A ce jour, le Fonds de garantie des victimes du terrorisme et d'autres infractions (FGTI) a pris en charge 2.600 personnes directement ou indirectement touchées par ces attentats, précise à Reuters son directeur général, Julien Rencki.

Certaines ont longtemps hésité à se faire connaître et toutes ne se sont pas portées parties civiles. Un phénomène aussi constaté pour l'attentat du 14 juillet 2016 à Nice, pour lequel le FGTI indemnise aujourd'hui quelque 2.100 personnes.

Les attentats du 13 novembre 2015 ont fait 130 morts et plus de 400 blessés, celui de Nice 86 morts et plus de 450 blessés.

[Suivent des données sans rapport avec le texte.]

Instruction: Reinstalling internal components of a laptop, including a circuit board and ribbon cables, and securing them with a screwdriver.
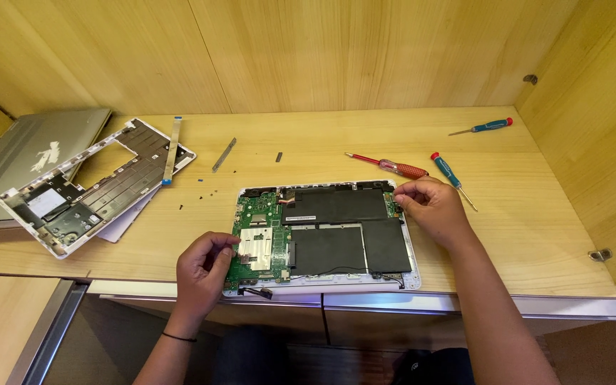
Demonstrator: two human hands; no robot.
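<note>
Opened laptop base point(326, 239) on wooden desk point(536, 228), both hands at its edges.

L hand point(204, 267) curled at left edge w/ fingertips on green circuit board point(258, 235); can't tell if it grips anything. R hand point(433, 207) fingers pinched at top-right corner by black battery point(344, 228); what's pinched is hidden. Looks like mid-teardown, working board/connectors loose; next move likely needs a fine, gentle pull. Red screwdriver point(393, 167) just beyond R hand, blue-handled one point(450, 175) beside it. Removed keyboard frame point(94, 189) well left of L hand.
</note>
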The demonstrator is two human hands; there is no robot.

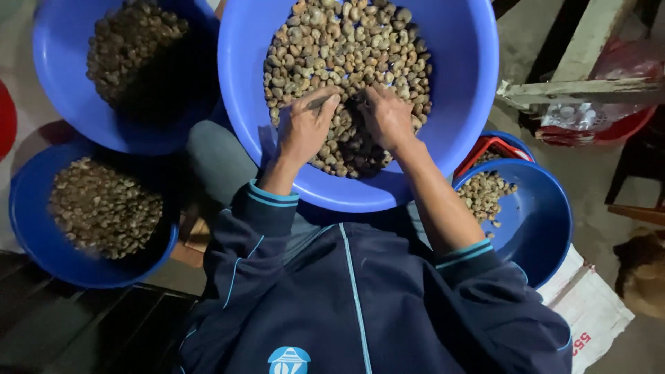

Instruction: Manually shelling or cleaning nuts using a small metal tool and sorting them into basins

Mais fin juin 2018, le FGTI indemnisait aussi plus de 1.240 personnes souffrant d'un traumatisme psychologique sans lésion physique à la suite des attentats du 13 novembre et 1.360 à la suite de l'attaque au camion bélier de la Promenade des Anglais.

Dans les deux cas, des proches des tués, des rescapés blessés ou psychologiquement traumatisés continuent de saisir le fonds - une demi-douzaine par mois pour ceux du 13 novembre, 130 depuis début 2018 pour celui de Nice, précise Julien Rencki.

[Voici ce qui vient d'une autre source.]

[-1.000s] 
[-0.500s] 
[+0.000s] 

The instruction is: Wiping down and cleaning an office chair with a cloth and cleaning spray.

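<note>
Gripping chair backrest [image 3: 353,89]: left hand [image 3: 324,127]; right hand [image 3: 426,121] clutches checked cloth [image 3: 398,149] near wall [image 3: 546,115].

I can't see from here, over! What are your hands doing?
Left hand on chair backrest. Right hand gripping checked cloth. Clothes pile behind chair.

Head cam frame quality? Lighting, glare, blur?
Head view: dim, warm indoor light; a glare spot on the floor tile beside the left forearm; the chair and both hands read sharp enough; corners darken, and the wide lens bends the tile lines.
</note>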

"Des personnes qui n'ont pas été blessées physiquement ont pu ne pas se considérer comme victimes", dit-il. "Puis, elles réalisent un ou deux ans après les faits que les conséquences psychiques sont également réelles, sérieuses et handicapantes."

Le FGTI a été conçu à sa création en 1986 pour les victimes du terrorisme, mission étendue en 1990 à celles d'infractions de droit commun. Mais "il y a un avant et un après 2015, par le nombre et la gravité des attentats", souligne Julien Rencki.

UNE PROCÉDURE COMPLEXE

Au total, le FGTI a indemnisé 6.000 victimes du terrorisme en seulement trois ans et demi depuis janvier 2015, contre 4.000 sur l'ensemble de ses 28 premières années. Pour faire face, il a dû constituer une équipe dédiée et augmenter ses moyens.

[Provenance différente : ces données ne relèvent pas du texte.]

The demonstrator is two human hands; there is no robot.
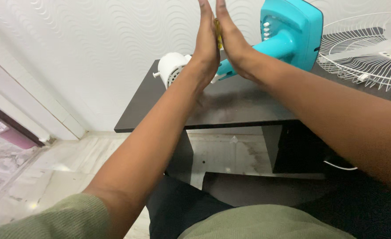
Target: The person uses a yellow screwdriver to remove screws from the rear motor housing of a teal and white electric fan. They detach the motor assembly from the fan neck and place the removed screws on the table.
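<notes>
My left hand (pixel 205 42) and my right hand (pixel 230 37) are raised above the dark table (pixel 169 110), palms pressed flat together, fingers straight and pointing up. A thin yellow thing (pixel 219 35) is pinched between the two palms; only its edge shows. Behind the hands lies a fan body on the table, its white motor housing (pixel 171 68) to the left and its turquoise stem and base (pixel 292 33) to the right.
A white wire fan grille (pixel 368 53) lies on the table at the right. The wall with a wavy pattern stands close behind. Pale tiled floor (pixel 62 163) stretches to the left, with a pink object (pixel 9 135) near a doorway.
</notes>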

Sa principale ressource, un prélèvement sur chaque contrat d'assurance de biens, est passée de 4,30 à 5,90 euros en janvier 2017, portant ses revenus annuels à environ 650 millions, et il dispose de 1,7 milliard de réserve, précise Julien Rencki.

L'Etat s'est en outre engagé le 6 mars 2017 à apporter son concours financier si l'indemnisation des victimes d'actes de terrorisme dépassait 160 millions d'euros par an.

Plus de 145 millions d'euros ont été versées à ce jour aux victimes des attentats commis depuis début 2015, dont près de 75 millions à celles du 13 novembre, 37 millions à celles de Nice.

Le droit français prévoit une réparation intégrale du préjudice subi pour toutes les victimes. Mais l'indemnisation peut s'étaler sur des années, le solde définitif n'intervenant que lorsque l'état de santé des victimes est jugé stabilisé.

"Nous avons mis en place une relation beaucoup plus personnalisée avec les victimes (...) pour leur expliquer une procédure qui reste complexe", assure Julien Rencki.

Une autre difficulté est le nombre d'étrangers indemnisés par le fonds. S'ils ne représentent que 9% des victimes du 13 novembre, ce ratio bondit à 25%, avec 52 nationalités, à Nice.

Le FGTI indemnise aussi les français victimes d'attentats à l'étranger, soit à ce jour environ 400 personnes.

Autre différence entre le 13 novembre et la Promenade des Anglais : le nombre d'enfants (25% des victimes indemnisées pour l'attentat de Nice), qui pose aussi des problèmes particuliers.

"Il est clair qu'il faudra attendre plusieurs années pour pouvoir évaluer de manière plus précise les séquelles physiques et surtout psychologiques des enfants", explique Julien Rencki.

Quant au recensement des victimes, il est aussi rendu plus compliqué quand l'attentat a été commis en milieu ouvert, comme à Nice. Les cas de fraude restent cependant marginaux, assure Julien Rencki : 17 fausses victimes condamnées à ce jour.